Unfortunately business 101 isn't a prerequisite to med school. It damn well ought to be.•••••Law firms typically have abyssmal retirement plans. Because they are partnerships and not corporations, every dollar in an associate's retirement plan is one less dollar in the partners' pocket. I worked as an associate at a law firm for 3 years. I wasn't even allowed to put my own money in the 401K for the first 15 months. After that, my firm matched 1 dollar for every 4 I put in, but I wasn't vested for another 5 years after that (meaning I lost the employer contribution). It sucked. Now lawyers that work for corporations usually get great retirement, but are paid substantially less.

Of course, "something" is better than "nothing".

Ed
 
I agree with what lilycat is saying in that better hours and pay for residents is possible to obtain without trashing the NRMP. The chaos of finding a residency without the match would be amazing. Weaker residencies would make quick offers as early as possible to try to grab better residents. Then after Jo Smo signs a contract at a private hospital in North Dakota for radiology he'll get an offer from UCSD. It happens all the time in fellowships. I was discussing with an attending the recent change of radiology fellowship applications to a match system (Neuro and IR).
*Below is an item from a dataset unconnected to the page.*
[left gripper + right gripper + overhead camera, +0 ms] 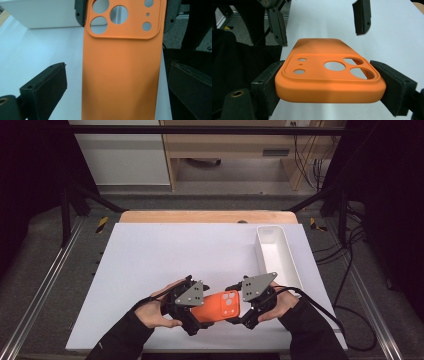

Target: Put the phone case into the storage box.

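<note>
Orange phone case [220, 307] hangs just above the white table [150, 260], near its front edge, spanning the two grippers. Right gripper [329, 82] pinches the camera-cutout end: both pads press flat on the case's long sides, as its own view shows. Left gripper [112, 87] stands spread; in its view both pads sit clear of the case's sides, with table showing in the gap on one side. No contact there.

Step in hand, as I read it: a handover. The case has passed to the right gripper, and the left has let go but still brackets the plain end.

White bin [278, 254] lies along the right edge of the table, behind the right hand, and looks empty from above. It is the likely destination, though that is a guess.

Next move calls for the left gripper to draw straight back along the case without clipping it. The right holds only one end, so the case could pivot in the pads if nudged. The carry wants a level wrist.
</note>
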A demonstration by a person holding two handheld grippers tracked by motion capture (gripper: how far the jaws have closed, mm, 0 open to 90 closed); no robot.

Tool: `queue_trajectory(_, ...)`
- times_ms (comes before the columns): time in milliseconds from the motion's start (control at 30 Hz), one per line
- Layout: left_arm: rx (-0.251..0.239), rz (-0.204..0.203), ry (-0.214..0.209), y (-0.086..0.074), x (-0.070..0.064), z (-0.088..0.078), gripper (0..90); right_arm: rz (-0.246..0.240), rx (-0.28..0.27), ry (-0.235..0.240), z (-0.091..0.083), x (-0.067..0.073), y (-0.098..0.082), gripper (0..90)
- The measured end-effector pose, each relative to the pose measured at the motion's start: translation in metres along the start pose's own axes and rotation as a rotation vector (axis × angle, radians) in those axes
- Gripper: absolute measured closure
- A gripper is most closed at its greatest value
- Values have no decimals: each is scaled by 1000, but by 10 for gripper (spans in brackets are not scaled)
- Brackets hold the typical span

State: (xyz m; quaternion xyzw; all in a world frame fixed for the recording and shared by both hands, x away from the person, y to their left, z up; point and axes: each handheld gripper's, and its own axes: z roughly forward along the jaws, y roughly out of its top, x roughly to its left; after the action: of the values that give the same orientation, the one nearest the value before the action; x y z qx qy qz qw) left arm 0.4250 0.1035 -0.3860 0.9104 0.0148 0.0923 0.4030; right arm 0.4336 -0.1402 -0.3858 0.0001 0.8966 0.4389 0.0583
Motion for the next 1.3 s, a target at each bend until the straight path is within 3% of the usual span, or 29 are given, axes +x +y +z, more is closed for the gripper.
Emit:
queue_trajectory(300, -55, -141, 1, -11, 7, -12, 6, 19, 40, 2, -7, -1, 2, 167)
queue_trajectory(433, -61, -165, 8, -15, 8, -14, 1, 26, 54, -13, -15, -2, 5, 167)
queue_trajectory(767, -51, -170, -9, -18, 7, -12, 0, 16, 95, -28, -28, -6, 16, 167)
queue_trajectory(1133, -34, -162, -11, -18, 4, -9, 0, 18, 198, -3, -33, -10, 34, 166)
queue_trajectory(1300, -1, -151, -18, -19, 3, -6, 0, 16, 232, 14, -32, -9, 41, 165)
He said that places were interviewing earlier and earlier and offering spots to try to grab applicants before they had seen better places. Many people were stuck in that exact situation of going someplace they aren't as happy with and then getting interview offers from much better programs.
 
Gotta agree there is a stream of sophomoric thinking on this thread.

Just a couple of scenarios: Competition is needed to determine "market value"... we have that now with the AMGs versus the IMGs, and believe me IMGs will jump through hoops to get those rejected opportunities, so tell me how this "given" is going to play out in the open market, especially if hospitals are only concerned with the bottom line $$$. Who has the advantage? Certainly not the AMGs. And the last time I checked more and more IMGS are heading this way. To them 35/40K is more than enough. Long hours are a way of life for them. How are we as a united front going to deal with this situation?

I for one know there are programs out there that don't, yes I said don't, require 80/100 hours and they pay better than most. For instance the program I finally selected and was my first choice for these very reasons, I am on a Q6,yes a Q6, and I am compensated $18.41( my hourly wage) and it's surgery. So while everyone is going for the "big" name, the university programs, the renown Attending, so on... other programs are getting the good candidates by addressing these issues. So maybe some of you need a change of attitude and support the medical community which has all ready made intelligent changes. Could they do more? Probably? And yes I definitely think we are taken advantage of and will continue to until we consider other choices that are out there making it happen without some law suit to point out the obvious.
Basically, the hospitals need better management and some serious priority choices in their budget. Another hospital closed in our area just this week, 9mil in debt and owned 7mil. you call that smart math!!!